▶ Task objective
Reproduce each line of the data exactly as it is.

▶ Provided material
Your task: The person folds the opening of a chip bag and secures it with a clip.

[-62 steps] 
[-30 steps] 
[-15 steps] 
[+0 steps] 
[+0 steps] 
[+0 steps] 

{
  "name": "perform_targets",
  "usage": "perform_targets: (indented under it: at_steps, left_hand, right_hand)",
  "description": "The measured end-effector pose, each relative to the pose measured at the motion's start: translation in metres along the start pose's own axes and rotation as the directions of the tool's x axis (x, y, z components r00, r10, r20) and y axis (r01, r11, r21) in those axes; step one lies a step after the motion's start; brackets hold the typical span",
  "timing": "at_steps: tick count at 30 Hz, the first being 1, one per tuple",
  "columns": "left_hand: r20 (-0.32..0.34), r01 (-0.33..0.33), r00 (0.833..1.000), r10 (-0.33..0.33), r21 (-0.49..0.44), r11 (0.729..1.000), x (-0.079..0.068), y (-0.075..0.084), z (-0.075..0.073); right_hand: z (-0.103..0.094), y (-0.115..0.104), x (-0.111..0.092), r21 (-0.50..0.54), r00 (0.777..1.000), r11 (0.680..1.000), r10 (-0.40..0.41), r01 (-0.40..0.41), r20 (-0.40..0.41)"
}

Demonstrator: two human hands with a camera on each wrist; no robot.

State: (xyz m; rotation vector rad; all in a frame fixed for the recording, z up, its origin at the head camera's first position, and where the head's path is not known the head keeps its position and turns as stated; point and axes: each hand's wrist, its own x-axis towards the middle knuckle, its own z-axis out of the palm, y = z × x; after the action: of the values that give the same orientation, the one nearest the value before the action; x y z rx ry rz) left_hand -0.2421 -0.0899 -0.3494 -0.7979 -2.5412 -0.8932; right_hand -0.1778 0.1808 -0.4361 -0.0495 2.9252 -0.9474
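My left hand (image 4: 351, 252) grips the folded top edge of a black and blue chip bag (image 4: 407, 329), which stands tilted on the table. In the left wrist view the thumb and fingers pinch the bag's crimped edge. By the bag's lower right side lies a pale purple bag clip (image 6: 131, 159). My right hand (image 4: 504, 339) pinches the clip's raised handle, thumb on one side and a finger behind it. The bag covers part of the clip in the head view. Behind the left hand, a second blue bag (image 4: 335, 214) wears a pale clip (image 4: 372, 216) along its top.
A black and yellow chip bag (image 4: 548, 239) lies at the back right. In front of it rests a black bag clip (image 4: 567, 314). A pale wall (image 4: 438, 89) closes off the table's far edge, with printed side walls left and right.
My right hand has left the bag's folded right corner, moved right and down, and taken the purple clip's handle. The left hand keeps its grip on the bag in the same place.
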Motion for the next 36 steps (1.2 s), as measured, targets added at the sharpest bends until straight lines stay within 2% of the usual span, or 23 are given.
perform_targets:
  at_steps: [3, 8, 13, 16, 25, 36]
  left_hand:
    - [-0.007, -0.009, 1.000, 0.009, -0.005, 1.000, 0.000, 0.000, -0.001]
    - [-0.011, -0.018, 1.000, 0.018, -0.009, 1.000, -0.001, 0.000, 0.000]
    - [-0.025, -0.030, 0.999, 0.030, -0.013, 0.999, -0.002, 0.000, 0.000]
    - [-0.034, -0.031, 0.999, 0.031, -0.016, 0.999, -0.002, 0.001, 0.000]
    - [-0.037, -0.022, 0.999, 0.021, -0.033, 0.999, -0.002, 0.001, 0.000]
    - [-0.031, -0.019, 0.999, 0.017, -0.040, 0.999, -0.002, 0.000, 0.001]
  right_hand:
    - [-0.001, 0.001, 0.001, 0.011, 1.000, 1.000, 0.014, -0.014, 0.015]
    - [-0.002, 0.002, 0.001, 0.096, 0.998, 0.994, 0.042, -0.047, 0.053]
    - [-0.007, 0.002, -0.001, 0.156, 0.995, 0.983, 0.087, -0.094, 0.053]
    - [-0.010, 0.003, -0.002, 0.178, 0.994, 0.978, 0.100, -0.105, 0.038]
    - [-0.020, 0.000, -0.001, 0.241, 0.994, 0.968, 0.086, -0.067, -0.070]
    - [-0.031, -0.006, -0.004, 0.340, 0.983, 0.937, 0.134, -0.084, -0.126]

▶ Answer space
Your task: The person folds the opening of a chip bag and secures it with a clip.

[-62 steps] 
[-30 steps] 
[-15 steps] 
[+0 steps] 
[+0 steps] 
[+0 steps] 

{
  "name": "perform_targets",
  "usage": "perform_targets: (indented under it: at_steps, left_hand, right_hand)",
  "description": "The measured end-effector pose, each relative to the pose measured at the motion's start: translation in metres along the start pose's own axes and rotation as the directions of the tool's x axis (x, y, z components r00, r10, r20) and y axis (r01, r11, r21) in those axes; step one lies a step after the motion's start; brackets hold the typical span",
  "timing": "at_steps: tick count at 30 Hz, the first being 1, one per tuple",
  "columns": "left_hand: r20 (-0.32..0.34), r01 (-0.33..0.33), r00 (0.833..1.000), r10 (-0.33..0.33), r21 (-0.49..0.44), r11 (0.729..1.000), x (-0.079..0.068), y (-0.075..0.084), z (-0.075..0.073); right_hand: z (-0.103..0.094), y (-0.115..0.104), x (-0.111..0.092), r21 (-0.50..0.54), r00 (0.777..1.000), r11 (0.680..1.000), r10 (-0.40..0.41), r01 (-0.40..0.41), r20 (-0.40..0.41)"
}

Demonstrator: two human hands with a camera on each wrist; no robot.

State: (xyz m; rotation vector rad; all in a frame fixed for the recording, z up, its origin at the head camera's first position, and where the head's path is not known the head keeps its position and turns as stated; point and axes: each hand's wrist, its own x-axis towards the middle knuckle, its own z-axis out of the palm, y = z × x; after the action: of the values that give the same orientation, the one nearest the value before the action; x y z rx ry rz) left_hand -0.2421 -0.0899 -0.3494 -0.7979 -2.5412 -0.8932; right_hand -0.1778 0.1808 -0.4361 -0.0495 2.9252 -0.9474
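My left hand (image 4: 351, 252) grips the folded top edge of a black and blue chip bag (image 4: 407, 329), which stands tilted on the table. In the left wrist view the thumb and fingers pinch the bag's crimped edge. By the bag's lower right side lies a pale purple bag clip (image 6: 131, 159). My right hand (image 4: 504, 339) pinches the clip's raised handle, thumb on one side and a finger behind it. The bag covers part of the clip in the head view. Behind the left hand, a second blue bag (image 4: 335, 214) wears a pale clip (image 4: 372, 216) along its top.
A black and yellow chip bag (image 4: 548, 239) lies at the back right. In front of it rests a black bag clip (image 4: 567, 314). A pale wall (image 4: 438, 89) closes off the table's far edge, with printed side walls left and right.
My right hand has left the bag's folded right corner, moved right and down, and taken the purple clip's handle. The left hand keeps its grip on the bag in the same place.
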Motion for the next 36 steps (1.2 s), as measured, targets added at the sharpest bends until straight lines stay within 2% of the usual span, or 23 are given.
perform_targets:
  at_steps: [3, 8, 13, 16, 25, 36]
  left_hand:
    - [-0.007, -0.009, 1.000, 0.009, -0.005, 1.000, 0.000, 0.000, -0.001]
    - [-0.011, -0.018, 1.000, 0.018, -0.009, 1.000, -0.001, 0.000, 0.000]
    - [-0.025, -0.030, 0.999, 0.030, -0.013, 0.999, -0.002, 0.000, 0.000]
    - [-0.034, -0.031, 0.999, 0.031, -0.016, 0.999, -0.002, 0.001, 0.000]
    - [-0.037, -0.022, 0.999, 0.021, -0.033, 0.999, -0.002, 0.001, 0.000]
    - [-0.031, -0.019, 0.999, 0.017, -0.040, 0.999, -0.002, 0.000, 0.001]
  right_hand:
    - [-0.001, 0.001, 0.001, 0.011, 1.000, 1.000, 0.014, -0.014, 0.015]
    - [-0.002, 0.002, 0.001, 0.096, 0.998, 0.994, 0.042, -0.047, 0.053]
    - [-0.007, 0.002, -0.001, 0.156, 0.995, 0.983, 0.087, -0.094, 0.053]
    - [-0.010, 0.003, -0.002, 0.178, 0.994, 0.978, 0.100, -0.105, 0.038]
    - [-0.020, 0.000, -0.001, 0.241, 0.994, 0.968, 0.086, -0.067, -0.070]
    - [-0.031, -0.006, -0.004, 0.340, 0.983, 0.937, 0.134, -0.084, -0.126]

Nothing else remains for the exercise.